[nycbug-talk] shared hosting

Thu Jan 27 23:44:27 EST 2005

On Thu, 27 Jan 2005, G. Rosamond wrote:

> >> It seems to me, as Sunny and I had discussed long ago, that Linux VM
> >> systems really need a Kernel available to the instances more than the
> >> BSD's, because so much is done in Linux through the Kernel- whereas
> >> the converse is true across the BSD's, where much more is
> >> accomplished through userland tools and subsystems (if not userland,
> >> at least subsystems which aren't in the kernel).
> > What in the world are you talking about now? Both Linux and bsd's have
> > about the same separation of kernelspace and userspace. Name one
> > example.
> 
> Woah. . . we can start with the fact that userland for the GNU/Linuxes
> are providing some 200 or whatever interpretations of the kernelspace of
> Linus. . . and the respective BSDs are dealing with the kernel and user
> land in a much more unified manner. . .
What is it with you people? The original statement was that BSD does less
in kernelspace than linux does. That has nothing to do with how many
interpretations (?) Linux userspace has (again, what exactly are you
talking about, interpretations of what?).

Oh, and go count how many BSD' completely *distinct* userspaces are out
there compared to linux. (Hint: fbsd, obsd, netbsd at least. I don't know
how many other splinters appeared last year, picobsd, dragonfly etc who
all have *different* userspaces). At least with linux, everyone sticks to
the original package source.

> >>> I beg to differ. Jail-related code is *all over* the OS. Every time a
> >>> root privilege is checked, a code-writer needs to think whether one
> >>> should also check for 'root but not superuse'.
> >>
> >> Are you absolutely certain that the code you are referring to is not
> >> the foundation for chroot?  In BSD's other than FreeBSD, jail is
> >> often vocabulary used to discribe chrooted processes- (esp. in the
> >> OpenBSD scene).
> >>
> >> I'll be totally happy to stand down corrected, but at this point, I'm
> >> going to need to see some examples in the kernel source- and have
> >> started poking around...
> >>
> >> To my knowledge, after looking up/browsing the source for regular
> >> jail, it's even smaller than I'd thought,
> > Jail is still chroot on steroids, no matter how much BSD people try to
> > claim it isn't.
> 
> ???  To paraphrase your earlier comments, Alex, it's all apples and
> oranges.
> 
> chroot and jails may have started with the same vague goal, but that's a
> bit of a stretch.
> 
> A provider might use chroot to provide services to a provider, but
> providing jails is a whole other level of control that a chroot'd
> program won't provide. . .
What exactly do you mean? Jail is chroot PLUS some stuff. Stuff is
somewhat of a control over network capabilities plus separation of a 
concept of superuser from userid 0. That's all.

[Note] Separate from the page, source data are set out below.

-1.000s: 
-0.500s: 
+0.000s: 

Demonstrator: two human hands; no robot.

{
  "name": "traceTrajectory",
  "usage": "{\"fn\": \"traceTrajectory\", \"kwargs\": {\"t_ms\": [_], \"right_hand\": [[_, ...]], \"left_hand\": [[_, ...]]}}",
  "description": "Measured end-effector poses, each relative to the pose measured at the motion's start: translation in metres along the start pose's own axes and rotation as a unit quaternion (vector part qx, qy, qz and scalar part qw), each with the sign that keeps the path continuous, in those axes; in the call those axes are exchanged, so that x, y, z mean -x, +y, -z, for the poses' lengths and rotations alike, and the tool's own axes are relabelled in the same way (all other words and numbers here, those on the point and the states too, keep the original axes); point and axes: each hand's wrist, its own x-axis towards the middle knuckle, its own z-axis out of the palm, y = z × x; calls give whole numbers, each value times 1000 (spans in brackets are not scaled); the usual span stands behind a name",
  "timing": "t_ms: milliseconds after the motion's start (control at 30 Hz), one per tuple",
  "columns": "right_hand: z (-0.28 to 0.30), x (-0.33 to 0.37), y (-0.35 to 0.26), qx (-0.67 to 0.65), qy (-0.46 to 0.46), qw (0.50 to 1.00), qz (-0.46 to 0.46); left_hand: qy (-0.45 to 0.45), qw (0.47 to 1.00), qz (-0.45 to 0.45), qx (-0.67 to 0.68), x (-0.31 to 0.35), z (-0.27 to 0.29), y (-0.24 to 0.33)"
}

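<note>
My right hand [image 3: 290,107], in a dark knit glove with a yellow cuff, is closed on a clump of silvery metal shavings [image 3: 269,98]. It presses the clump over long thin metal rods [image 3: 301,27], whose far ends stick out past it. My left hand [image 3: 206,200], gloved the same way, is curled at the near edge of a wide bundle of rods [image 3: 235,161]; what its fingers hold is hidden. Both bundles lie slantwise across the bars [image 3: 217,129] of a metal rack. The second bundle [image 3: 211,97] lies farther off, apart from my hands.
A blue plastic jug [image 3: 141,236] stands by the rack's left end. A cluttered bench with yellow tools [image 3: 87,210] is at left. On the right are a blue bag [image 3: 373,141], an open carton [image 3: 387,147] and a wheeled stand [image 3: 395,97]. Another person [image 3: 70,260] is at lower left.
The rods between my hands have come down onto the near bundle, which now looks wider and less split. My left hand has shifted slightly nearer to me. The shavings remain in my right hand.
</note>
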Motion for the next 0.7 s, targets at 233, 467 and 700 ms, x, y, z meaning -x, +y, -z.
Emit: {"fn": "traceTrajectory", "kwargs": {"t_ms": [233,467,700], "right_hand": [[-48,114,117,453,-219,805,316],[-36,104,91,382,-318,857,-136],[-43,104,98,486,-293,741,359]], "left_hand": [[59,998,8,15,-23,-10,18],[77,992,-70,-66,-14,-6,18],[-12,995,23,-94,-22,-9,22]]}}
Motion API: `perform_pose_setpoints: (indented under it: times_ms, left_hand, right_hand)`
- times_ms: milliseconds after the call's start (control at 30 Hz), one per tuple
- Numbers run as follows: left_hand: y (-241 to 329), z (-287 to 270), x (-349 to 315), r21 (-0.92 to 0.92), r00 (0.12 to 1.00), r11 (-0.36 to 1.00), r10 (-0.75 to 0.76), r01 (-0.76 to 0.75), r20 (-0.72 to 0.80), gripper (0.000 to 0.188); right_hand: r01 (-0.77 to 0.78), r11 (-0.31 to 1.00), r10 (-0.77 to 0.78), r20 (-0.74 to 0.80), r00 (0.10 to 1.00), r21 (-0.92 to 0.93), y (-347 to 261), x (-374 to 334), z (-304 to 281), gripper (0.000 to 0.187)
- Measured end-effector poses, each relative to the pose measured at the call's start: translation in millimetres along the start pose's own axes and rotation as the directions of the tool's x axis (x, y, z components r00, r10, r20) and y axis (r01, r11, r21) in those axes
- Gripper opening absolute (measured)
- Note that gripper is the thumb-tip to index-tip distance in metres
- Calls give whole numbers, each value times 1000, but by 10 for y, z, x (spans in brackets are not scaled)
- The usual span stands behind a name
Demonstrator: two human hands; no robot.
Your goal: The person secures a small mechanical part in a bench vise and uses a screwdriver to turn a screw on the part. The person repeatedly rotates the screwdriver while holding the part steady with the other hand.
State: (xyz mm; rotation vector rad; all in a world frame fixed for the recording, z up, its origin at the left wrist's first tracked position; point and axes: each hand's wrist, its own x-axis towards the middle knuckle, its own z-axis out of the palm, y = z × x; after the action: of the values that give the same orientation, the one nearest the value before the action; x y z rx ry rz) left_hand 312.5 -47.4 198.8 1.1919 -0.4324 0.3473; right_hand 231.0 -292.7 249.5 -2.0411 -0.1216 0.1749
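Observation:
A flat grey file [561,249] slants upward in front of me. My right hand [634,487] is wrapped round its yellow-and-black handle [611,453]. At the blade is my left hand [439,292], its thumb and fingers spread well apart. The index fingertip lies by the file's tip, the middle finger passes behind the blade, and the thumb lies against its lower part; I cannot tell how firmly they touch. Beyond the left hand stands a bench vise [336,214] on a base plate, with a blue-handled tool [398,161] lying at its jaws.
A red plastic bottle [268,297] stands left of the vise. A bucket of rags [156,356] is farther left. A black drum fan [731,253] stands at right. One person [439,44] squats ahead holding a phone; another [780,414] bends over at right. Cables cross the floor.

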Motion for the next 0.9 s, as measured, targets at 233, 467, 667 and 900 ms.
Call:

> > Also, to me, the fact that jailed user can still see 'ps' for *every*
> > process, not just owned by same user is a big information leak. And if
> > you say that its possible to add code to prevent that leak by having
> > /proc-like-filesystem present different views - well, that's even more
> > jail-related-code that doesn't need to exist.
> 
> 
<snippity>

> This might clear that question up. . . and note this is 4.10, not 5.x.  
> . .
<snippity>

>  From the master box. . .
Even more proof you can't win - now process-list-related-code checks for
jailness. You lose on simplicity. Where else you need to check for
jailness? Does netstat -a show sockets that don't belong to current jail? 
How about IPC between process in jail and out of jail? Should jailed 
process be able to access shm shared memory? Should jailed process be able 
to communicate to sockets in jail-namespace that were opened by non-jailed 
process?

You see, there are a *lot* of places the information could leak out of
jail. All those places need to be protected, meaning more code. All thanks
to the fundamental fact that there is only one kernel for all processes,
jailed or not. That kernel has only one set of data structures. Anything 
to 'virtualize' certain data structures (like virtualizing the "/" 
filesystem location) is fraught with peril because you need to track down 
every place where that data structure is referenced to make sure you won't 
accidentally "get out". Like, making sure .. from / won't get you any 
higher. Making sure you can only see unix-domain-sockets you created, etc, 
list goes on.  One mistake and you are screwed: 
http://www.securiteam.com/unixfocus/5SP0120CAO.html

You are virtualizing *parts* of kernel, instead of virtualizing entire
kernel. Again - it may be what you want, jail provides a reasonable degree
of separation for a "well-behaved and not malicious" user.

The bottom line is, with FreeBSD in order to allow untrusted user in a 
jail, you have to *trust* all of the FBSD kernel. With a VM solution, I 
only have to trust the VM monitor

Thus, to compare complexity, you have to compare complexity of a VM 
monitor (like Xen) with a complexity of full-blown OS.

-alex